In August 2011, Stefan Molyneux (for this views on voting, listen to this) released a video aimed at addressing arguments by libertarian economist Walter Block about libertarian anarchists such as Wendy McElroy and Molyneux himself who do not support Ron Paul’s political campaign. Stefan objects to Ron Paul’s incoherent “constitutionalism,” discusses the costs and benefits of political action, presents anarchism as a multi-generational effort, and also gives a Burkean perspective on what might happen if a libertarian President would attempt to roll back the state in a country where libertarianism is a minority outlook (social unrest and violence).

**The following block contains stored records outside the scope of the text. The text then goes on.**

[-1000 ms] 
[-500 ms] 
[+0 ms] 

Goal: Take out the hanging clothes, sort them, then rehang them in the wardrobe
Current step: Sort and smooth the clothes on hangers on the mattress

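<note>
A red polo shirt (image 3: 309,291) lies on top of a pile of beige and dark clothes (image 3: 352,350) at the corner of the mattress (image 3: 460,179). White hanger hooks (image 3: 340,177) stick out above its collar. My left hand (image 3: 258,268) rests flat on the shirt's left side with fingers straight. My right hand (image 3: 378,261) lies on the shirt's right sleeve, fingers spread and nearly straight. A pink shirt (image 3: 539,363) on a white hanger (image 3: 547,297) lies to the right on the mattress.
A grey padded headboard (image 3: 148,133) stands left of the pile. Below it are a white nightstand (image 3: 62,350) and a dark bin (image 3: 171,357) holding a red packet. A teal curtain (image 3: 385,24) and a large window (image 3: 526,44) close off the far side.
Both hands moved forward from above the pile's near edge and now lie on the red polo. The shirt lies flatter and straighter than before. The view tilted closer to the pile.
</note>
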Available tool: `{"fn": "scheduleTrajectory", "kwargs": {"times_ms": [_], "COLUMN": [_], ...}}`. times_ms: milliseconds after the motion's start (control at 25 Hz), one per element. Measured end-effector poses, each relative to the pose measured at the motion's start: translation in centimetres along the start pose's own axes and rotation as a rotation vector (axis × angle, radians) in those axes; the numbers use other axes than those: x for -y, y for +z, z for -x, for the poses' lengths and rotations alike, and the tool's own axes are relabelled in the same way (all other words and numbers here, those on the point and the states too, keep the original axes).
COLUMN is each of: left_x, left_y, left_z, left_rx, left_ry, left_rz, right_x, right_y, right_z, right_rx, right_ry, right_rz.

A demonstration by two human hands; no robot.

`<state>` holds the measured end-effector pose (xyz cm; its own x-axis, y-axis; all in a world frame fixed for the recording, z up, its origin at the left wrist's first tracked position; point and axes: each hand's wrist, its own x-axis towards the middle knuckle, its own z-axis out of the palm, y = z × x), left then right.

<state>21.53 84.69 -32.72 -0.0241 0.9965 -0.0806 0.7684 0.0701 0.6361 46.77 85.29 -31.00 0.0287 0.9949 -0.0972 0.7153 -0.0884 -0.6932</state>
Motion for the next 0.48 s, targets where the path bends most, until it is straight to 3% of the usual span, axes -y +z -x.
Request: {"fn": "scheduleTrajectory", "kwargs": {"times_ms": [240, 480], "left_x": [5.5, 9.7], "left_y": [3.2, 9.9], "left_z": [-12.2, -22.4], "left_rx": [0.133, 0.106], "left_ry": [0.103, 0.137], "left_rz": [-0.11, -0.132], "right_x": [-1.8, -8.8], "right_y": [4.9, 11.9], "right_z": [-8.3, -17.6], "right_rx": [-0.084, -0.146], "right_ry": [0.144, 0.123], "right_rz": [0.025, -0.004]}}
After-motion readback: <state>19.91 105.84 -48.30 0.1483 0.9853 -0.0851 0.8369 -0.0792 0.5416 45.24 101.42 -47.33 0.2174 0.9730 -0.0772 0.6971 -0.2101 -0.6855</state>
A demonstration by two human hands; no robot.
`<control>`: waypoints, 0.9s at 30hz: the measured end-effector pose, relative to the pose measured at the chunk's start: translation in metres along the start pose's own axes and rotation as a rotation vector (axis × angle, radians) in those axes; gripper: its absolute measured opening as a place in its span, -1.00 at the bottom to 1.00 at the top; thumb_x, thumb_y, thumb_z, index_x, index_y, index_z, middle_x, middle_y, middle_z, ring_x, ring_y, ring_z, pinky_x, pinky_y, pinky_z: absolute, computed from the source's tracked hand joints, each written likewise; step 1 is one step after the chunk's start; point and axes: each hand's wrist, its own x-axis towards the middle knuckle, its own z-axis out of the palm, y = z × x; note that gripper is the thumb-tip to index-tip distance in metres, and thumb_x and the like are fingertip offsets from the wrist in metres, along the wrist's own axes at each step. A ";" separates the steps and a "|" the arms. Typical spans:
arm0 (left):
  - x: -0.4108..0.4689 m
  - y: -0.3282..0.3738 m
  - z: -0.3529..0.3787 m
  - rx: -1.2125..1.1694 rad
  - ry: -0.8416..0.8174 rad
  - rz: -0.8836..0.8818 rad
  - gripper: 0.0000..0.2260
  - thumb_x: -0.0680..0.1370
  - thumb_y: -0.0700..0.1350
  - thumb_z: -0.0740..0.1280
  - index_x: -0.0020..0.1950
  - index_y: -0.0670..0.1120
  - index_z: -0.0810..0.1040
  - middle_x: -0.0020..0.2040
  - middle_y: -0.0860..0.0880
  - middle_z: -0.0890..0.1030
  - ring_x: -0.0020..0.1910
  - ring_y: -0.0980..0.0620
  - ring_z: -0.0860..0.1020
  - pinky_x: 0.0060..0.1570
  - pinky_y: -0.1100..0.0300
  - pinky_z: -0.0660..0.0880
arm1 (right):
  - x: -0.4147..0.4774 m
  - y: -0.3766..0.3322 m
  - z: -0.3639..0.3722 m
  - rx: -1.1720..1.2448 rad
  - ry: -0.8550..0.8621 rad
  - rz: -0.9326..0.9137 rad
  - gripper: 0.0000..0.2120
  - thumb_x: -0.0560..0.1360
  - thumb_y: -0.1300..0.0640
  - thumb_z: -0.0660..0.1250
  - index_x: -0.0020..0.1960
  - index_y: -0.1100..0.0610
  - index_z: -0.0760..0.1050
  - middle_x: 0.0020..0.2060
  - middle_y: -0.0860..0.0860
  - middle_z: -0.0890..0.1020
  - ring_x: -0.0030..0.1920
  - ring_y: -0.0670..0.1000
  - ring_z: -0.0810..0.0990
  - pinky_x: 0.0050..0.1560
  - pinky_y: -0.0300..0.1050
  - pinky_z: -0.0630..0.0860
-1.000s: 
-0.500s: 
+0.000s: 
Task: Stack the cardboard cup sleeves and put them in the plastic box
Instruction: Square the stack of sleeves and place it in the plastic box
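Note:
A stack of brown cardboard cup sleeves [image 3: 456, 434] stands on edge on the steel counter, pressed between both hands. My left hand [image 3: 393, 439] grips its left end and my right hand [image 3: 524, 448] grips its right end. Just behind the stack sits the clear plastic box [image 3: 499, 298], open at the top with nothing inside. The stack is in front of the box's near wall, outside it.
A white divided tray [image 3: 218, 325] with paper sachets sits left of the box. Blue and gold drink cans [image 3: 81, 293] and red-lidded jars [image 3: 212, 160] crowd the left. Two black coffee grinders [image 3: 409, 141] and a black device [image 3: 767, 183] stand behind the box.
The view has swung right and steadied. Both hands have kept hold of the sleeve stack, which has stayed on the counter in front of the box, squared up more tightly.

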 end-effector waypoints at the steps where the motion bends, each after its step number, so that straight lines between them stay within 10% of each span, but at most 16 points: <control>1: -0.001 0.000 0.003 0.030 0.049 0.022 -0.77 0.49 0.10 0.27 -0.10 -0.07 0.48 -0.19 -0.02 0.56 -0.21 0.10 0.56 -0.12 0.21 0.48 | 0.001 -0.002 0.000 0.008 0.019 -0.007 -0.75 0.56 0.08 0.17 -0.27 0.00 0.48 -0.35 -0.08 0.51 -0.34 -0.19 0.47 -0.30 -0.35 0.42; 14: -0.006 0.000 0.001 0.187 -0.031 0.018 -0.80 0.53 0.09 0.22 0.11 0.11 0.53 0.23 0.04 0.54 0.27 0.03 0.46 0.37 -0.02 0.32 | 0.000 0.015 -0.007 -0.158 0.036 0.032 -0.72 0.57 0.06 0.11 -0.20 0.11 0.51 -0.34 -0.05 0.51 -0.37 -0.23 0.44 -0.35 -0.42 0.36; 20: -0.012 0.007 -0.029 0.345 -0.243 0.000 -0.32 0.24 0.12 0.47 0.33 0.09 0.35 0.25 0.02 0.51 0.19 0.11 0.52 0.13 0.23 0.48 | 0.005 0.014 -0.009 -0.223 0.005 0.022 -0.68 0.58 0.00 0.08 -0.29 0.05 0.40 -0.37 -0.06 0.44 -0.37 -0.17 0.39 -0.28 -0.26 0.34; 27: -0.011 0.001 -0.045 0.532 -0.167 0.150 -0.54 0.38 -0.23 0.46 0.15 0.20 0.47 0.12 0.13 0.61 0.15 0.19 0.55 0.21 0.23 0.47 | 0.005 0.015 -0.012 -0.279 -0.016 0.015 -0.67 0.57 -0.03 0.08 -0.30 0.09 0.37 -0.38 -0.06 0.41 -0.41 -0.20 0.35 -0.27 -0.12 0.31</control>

If you think of a libertarian society as an emergent outcome that arises from evolving social interaction between rational individuals instead of an “ideology” that requires people to conform to categorical imperatives like the non-aggression principle, a lot of the debate about the morality of voting is not useful. Stefan’s treatment of Block’s arguments is not confined to such a moralist perspective; he also discusses what Wendy McElroy calls”non-ideological objections to electoral politics,” such as the effectiveness of changing things that are within individual control versus participating in collective action. He seems to recognize that one of the consequences of advocating people to vote and campaign for Ron Paul is to induce them to adopt a rigid and politicized framework for thinking about personal liberty.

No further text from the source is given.